Look for "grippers" in each line of the records, and copy the lines that have it.

Extracted entries
*** Block opens ***

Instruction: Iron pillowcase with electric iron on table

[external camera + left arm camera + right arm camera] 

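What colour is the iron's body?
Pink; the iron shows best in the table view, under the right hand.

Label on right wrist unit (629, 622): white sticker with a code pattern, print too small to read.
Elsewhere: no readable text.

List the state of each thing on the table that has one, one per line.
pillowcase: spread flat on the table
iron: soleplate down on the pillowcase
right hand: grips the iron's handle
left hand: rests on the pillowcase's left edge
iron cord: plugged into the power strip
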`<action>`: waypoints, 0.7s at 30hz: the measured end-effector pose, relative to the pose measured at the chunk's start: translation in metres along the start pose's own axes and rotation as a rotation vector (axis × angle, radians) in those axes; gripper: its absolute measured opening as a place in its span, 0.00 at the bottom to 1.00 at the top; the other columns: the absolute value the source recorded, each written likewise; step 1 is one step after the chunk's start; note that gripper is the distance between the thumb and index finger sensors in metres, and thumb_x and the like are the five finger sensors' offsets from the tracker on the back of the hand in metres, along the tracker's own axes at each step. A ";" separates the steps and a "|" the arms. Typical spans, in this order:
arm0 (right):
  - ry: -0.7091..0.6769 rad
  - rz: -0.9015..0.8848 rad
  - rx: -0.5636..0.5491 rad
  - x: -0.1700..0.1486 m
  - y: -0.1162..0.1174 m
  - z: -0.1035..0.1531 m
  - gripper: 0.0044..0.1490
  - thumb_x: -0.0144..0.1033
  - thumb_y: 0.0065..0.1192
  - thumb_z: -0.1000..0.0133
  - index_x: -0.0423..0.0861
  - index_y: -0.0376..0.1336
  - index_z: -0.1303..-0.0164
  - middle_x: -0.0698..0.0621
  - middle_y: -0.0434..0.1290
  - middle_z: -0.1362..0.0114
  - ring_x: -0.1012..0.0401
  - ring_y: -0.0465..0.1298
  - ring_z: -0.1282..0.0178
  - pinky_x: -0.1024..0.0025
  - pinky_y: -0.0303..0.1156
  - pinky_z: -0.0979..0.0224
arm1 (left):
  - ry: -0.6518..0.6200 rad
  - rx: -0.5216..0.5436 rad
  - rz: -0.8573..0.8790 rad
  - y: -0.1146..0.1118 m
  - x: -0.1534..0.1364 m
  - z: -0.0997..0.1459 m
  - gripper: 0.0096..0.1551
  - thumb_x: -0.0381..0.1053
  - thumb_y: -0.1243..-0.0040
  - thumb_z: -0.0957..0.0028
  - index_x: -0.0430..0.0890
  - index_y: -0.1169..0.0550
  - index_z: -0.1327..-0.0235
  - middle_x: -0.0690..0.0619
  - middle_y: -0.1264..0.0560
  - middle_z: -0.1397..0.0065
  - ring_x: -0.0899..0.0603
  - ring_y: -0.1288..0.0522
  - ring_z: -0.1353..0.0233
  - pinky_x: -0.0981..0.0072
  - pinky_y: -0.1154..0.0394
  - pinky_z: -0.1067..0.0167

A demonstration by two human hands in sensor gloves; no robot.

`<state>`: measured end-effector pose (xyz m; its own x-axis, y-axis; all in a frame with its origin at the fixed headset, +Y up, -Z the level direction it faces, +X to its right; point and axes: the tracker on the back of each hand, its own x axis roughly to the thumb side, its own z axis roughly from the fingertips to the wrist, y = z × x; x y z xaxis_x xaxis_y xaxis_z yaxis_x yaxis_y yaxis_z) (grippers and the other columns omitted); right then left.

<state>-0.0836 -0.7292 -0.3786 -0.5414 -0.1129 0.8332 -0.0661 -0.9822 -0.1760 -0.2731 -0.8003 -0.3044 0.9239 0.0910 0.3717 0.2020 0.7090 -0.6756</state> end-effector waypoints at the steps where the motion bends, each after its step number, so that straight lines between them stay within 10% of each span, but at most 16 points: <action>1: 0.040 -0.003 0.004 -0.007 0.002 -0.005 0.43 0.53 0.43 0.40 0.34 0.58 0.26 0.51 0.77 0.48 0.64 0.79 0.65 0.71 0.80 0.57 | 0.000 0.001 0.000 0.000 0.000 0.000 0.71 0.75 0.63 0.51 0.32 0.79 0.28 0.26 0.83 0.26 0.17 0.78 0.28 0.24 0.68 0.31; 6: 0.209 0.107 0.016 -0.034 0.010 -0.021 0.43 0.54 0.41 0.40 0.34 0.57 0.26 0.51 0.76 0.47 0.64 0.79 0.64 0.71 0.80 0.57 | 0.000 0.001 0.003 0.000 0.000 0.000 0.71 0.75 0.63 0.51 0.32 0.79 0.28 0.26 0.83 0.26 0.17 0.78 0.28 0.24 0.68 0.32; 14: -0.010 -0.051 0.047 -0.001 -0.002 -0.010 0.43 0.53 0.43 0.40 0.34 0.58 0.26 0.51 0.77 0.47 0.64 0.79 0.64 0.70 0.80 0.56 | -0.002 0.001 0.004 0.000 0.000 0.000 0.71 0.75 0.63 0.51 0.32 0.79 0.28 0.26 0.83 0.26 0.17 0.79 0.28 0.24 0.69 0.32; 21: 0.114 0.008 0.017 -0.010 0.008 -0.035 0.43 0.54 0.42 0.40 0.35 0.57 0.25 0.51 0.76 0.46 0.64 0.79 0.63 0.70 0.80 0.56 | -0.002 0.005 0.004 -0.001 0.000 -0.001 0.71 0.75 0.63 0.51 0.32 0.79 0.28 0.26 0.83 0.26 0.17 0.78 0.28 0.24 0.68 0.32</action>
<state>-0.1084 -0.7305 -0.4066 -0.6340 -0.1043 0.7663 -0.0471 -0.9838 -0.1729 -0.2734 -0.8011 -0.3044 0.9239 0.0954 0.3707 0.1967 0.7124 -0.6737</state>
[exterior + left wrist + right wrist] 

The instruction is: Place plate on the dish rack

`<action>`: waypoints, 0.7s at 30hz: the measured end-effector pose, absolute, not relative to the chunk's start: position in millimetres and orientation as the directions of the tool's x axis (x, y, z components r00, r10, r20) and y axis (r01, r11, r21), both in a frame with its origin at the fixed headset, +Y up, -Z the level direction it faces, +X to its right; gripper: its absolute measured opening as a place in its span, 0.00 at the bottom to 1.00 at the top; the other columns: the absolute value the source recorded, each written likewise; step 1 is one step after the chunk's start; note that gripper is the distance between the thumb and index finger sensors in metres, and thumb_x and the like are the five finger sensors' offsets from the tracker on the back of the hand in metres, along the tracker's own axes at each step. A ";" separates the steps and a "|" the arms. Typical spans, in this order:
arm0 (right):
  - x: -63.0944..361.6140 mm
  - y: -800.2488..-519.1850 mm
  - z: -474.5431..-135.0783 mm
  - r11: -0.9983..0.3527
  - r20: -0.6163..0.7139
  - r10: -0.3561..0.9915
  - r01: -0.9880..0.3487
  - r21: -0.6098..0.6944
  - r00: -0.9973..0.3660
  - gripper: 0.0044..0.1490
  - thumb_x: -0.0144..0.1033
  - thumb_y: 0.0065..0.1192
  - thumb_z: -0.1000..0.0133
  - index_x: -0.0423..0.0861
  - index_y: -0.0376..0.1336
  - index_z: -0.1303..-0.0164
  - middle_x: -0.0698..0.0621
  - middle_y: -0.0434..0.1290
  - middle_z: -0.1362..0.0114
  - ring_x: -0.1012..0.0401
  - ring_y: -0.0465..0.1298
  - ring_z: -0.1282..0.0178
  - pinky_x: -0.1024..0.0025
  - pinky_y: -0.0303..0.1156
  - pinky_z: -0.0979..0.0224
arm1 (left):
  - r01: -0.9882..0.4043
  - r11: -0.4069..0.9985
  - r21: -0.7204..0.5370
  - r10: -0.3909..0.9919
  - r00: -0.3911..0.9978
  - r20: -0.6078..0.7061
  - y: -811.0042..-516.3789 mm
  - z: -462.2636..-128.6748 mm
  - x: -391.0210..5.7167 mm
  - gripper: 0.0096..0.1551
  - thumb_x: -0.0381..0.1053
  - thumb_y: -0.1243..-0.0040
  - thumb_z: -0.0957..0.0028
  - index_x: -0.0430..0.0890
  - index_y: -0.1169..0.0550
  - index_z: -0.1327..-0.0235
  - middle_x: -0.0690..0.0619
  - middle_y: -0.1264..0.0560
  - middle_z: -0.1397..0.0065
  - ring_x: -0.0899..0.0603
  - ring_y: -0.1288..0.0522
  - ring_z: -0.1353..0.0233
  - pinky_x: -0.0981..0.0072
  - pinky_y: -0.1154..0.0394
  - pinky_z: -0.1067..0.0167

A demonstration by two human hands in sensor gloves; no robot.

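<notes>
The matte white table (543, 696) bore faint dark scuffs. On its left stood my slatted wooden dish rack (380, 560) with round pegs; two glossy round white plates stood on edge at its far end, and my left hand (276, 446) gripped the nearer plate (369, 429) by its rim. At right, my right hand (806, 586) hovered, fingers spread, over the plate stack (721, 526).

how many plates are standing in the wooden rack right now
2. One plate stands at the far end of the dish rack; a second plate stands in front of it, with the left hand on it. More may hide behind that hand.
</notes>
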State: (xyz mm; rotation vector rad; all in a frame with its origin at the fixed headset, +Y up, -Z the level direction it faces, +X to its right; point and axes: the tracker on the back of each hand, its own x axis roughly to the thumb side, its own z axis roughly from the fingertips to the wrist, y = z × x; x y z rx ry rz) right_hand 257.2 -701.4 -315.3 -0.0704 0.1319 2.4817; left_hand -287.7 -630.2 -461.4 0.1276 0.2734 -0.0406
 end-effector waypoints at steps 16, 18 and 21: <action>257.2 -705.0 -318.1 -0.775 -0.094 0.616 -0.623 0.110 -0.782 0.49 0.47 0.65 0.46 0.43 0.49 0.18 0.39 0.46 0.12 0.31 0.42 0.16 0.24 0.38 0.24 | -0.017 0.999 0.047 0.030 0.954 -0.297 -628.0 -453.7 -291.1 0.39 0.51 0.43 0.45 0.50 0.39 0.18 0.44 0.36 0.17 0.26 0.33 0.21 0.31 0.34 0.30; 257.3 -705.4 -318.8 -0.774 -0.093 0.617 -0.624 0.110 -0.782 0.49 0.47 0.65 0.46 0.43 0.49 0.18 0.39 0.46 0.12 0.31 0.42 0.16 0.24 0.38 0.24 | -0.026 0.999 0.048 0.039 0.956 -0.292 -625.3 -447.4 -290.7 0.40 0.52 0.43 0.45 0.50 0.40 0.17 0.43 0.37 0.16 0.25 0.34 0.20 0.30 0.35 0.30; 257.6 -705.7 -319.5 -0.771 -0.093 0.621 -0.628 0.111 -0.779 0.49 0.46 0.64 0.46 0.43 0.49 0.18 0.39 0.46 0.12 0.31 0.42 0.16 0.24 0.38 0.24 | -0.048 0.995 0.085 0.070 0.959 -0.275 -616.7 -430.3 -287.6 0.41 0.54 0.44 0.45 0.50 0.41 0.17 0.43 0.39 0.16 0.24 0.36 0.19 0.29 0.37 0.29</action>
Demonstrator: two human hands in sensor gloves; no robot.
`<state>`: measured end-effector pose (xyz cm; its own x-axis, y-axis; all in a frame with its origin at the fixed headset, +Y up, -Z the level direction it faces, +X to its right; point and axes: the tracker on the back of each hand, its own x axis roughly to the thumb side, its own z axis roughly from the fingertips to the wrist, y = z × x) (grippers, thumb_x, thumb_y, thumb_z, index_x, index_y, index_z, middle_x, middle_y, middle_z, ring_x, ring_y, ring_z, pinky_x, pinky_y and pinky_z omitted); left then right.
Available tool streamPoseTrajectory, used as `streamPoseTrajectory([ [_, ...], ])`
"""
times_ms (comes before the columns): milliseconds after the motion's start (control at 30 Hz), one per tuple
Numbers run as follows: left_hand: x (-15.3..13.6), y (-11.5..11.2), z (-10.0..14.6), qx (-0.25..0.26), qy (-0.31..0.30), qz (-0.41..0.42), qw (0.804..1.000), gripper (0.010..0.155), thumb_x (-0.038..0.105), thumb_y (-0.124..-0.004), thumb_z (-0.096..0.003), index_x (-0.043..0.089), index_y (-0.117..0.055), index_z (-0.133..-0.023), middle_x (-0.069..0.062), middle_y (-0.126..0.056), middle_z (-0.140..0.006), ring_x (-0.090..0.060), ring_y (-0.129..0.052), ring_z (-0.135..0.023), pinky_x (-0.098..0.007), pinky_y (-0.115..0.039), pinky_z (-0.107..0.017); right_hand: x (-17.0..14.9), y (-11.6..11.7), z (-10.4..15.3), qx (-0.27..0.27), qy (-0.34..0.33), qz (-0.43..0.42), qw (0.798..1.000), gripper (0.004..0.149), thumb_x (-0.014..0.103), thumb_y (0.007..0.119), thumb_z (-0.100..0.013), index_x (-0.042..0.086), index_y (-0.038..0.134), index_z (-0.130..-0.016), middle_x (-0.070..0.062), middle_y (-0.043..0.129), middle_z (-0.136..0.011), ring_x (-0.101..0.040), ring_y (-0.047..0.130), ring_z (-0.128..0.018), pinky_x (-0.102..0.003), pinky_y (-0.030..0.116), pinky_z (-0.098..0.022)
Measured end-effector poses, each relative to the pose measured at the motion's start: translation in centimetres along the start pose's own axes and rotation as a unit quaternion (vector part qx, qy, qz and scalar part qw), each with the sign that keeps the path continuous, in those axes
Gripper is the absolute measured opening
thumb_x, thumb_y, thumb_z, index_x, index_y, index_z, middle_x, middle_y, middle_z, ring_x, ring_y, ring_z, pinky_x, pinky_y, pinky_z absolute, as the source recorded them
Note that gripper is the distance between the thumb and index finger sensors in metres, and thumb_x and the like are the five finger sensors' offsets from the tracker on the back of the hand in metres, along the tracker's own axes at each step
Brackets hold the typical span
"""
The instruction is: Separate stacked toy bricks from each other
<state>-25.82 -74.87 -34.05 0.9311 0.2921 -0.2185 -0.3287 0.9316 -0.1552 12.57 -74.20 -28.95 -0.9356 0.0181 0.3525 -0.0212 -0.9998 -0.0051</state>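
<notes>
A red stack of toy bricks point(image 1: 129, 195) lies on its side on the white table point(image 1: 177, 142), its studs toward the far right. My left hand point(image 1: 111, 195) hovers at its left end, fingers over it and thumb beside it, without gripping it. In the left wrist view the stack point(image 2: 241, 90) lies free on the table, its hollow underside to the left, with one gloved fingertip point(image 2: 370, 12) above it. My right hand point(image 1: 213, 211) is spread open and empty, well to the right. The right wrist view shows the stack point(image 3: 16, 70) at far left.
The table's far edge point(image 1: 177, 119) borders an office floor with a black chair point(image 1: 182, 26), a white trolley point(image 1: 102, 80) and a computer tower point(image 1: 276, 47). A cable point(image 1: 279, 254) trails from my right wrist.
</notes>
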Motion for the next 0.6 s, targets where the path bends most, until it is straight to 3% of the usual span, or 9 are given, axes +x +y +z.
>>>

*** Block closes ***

Finished exercise
`<state>`: measured end-effector pose (xyz m; its own x-axis, y-axis; all in a frame with its origin at the fixed headset, +Y up, -Z the level direction it faces, +X to its right; point and axes: the tracker on the back of each hand, its own x axis roughly to the thumb side, its own z axis roughly from the fingertips to the wrist, y = z × x; x y z xaxis_x xaxis_y xaxis_z yaxis_x yaxis_y yaxis_z) (grippers and the other columns omitted); right then left.
`<state>`: measured end-effector pose (xyz cm; its own x-axis, y-axis; all in a frame with its origin at the fixed headset, +Y up, -Z the level direction it faces, +X to its right; point and axes: the tracker on the back of each hand, its own x axis roughly to the thumb side, its own z axis roughly from the fingertips to the wrist, y = z × x) (grippers, thumb_x, thumb_y, thumb_z, index_x, index_y, index_z, middle_x, middle_y, middle_z, ring_x, ring_y, ring_z, pinky_x, pinky_y and pinky_z omitted); left then right.

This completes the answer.